Image: El original de Laura

Image: El original de Laura

Novela

El original de Laura

Vladimir Nabokov

14 mayo, 2010 02:00

Vladimir Nabokov. Foto: Archivo

Traducción de Jesús Zulaika. Anagrama. Barcelona, 2010. 176 páginas. 18'50 euros


No se podría pedir mayor diligencia a Anagrama, que no ha tardado ni medio año en traducir el borrón de una novela que Vladimir Nabokov estaba escribiendo cuando su muerte. Es su hijo el que asume ahora, 30 años más tarde, la responsabilidad de contradecir la voluntad del escritor.

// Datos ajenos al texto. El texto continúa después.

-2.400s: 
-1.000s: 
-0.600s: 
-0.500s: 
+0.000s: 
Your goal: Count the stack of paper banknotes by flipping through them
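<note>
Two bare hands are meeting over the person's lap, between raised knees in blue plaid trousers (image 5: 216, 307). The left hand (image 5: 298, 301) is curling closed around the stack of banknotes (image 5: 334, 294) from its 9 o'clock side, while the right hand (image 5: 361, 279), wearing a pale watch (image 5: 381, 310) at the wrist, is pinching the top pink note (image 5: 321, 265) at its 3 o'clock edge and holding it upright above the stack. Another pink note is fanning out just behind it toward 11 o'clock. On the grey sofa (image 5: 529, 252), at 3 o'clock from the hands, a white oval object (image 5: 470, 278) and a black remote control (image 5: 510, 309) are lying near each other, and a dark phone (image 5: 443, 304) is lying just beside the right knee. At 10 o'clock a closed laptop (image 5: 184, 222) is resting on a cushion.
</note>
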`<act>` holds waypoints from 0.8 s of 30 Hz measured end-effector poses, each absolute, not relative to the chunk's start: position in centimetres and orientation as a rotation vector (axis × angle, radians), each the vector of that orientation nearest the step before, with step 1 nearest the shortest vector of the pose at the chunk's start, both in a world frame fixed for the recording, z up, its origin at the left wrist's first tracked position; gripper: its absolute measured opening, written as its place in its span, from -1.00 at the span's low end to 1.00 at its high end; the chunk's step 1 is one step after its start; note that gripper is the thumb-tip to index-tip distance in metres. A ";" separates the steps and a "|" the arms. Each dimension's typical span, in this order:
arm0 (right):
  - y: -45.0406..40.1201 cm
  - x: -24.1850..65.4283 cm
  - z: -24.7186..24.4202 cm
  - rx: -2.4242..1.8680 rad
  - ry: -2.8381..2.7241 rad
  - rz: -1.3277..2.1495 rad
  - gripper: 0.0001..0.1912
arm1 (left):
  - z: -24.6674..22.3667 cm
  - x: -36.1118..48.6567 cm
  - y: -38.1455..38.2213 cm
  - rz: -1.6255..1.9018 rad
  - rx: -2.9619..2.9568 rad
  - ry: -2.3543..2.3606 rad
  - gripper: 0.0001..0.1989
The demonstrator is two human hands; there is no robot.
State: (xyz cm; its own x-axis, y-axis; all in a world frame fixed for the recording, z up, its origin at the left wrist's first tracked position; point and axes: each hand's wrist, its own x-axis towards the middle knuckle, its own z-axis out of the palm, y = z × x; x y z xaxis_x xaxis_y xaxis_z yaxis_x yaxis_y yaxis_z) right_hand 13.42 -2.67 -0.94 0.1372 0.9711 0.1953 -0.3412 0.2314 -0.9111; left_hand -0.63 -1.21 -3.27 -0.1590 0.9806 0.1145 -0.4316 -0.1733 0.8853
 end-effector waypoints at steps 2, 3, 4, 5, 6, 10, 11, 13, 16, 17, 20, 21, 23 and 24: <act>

Su esposa no destruyó el original, acaso recordando cómo rescató el manuscrito de Lolita cuando su autor había ordenado incinerarlo, pero no se atrevió a tanto como Dimitri, quien transcribió las 138 fichas de cartulina rayada que constituyen esta "novela en fragmentos" subtitulada Morir es divertido.

La polémica está servida. Ya se han pronunciado nabokovianos a favor y en contra. Y se han reavivado las consideraciones previsibles acerca del respeto a las últimas voluntades de los escritores, el derecho a preservar su imagen póstuma, la legítima curiosidad de los lectores y estudiosos o la mención perdonavidas de los puristas hacia lo que de auténtico fetichismo literario pueda haber aquí.

Fetichismo que se hace manifiesto en la impecable edición encuadernada de The Original of Laura que Alfred A. Knopf publicó en Nueva York en noviembre pasado. La trascripción y los preliminares está compuestos en un tipo nuevo que la diseñadora Zuzana Licko creó a partir del clásico Bodoni, y el papel es de considerable gramaje, pero mucho más interesante es lo que sucede con el facsímil de las "index cards": el perímetro de cada una de las fotos está perforado de modo que con una leve presión podemos hacernos con la pieza y guardarla en un fichero como lo hubiese hecho el propio Nabokov.

Anagrama no llega a tanto; piensa menos en el fetiche y más en el público común. Cabe también invitar al festín a un tercer grupo de privilegiados: los eruditos. En 1988 constituyó un verdadero acontecimiento la publicación completa de los hasta entonces inéditos o muy parcialmente conocidos Carnets de travail de Gustave Flaubert, conjunto de una treintena de cuadernos manuscritos de inestimable riqueza documental para el conocimiento del modus operandi del escritor francés, a partir de cuyo estudio surgió la llamada "genética literaria". Recordemos asimismo la conversación entre Rubén Darío y Bradomín, cuando el marqués le dice al poeta que "los versos debieran publicarse con todo su proceso, desde lo que usted llama monstruo hasta la manera definitiva. Tendrían entonces un valor como las pruebas de aguafuerte".

Sinceramente: poca agua se puede sacar de este pozo aquí. Se nos da solo una versión, bastante elaborada en la mayoría de las fichas y en otras con poco más que algunas palabras o sugerencias. Hay tachaduras simples que se transcriben, pero las más firmes y oscuras no son objeto de ninguna recuperación ni conjetura. Lo que sí cabe es especular acerca de cómo sería la novela entera, pues se nos proporciona material suficiente para ello. Hay dos personajes principales: Laura (o Flora), una veinteañera de origen ruso cuya trayectoria erótica se traza hasta el momento de su matrimonio con un eminente y barrigudo doctor, Philip Wild. El profesor está escribiendo un libro sobre sus investigaciones acerca de un esotérico "arte de darse muerte a uno mismo" logrado mediante "un esfuerzo de autoobliteración dirigido por un esfuerzo de la voluntad". Y ambos esposos se están convirtiendo a la vez en los protagonistas de un roman à clé titulado "Mi Laura" escrito por uno de los amantes de ella, Ivan Vaughan. Eros y Tánatos.

¿Suficiente para que el lector común pueda experimentar, y no por mero fetichismo, el placer del texto? Creo que sí, sin aceptar las hipérboles filiales que nos hablan de "una obra maestra embrionaria", innovadora "en estructura y estilo". Todo lo contrario: El original de Laura es un Nabokov auténtico no solo porque el mito de Lolita y el profesor Humbert reaparezca aquí con Laura y Hubert H. Hubert, el amante inglés de su madre, sino también por el reiterado juego con las palabras que tan del gusto era del escritor de San Petersburgo.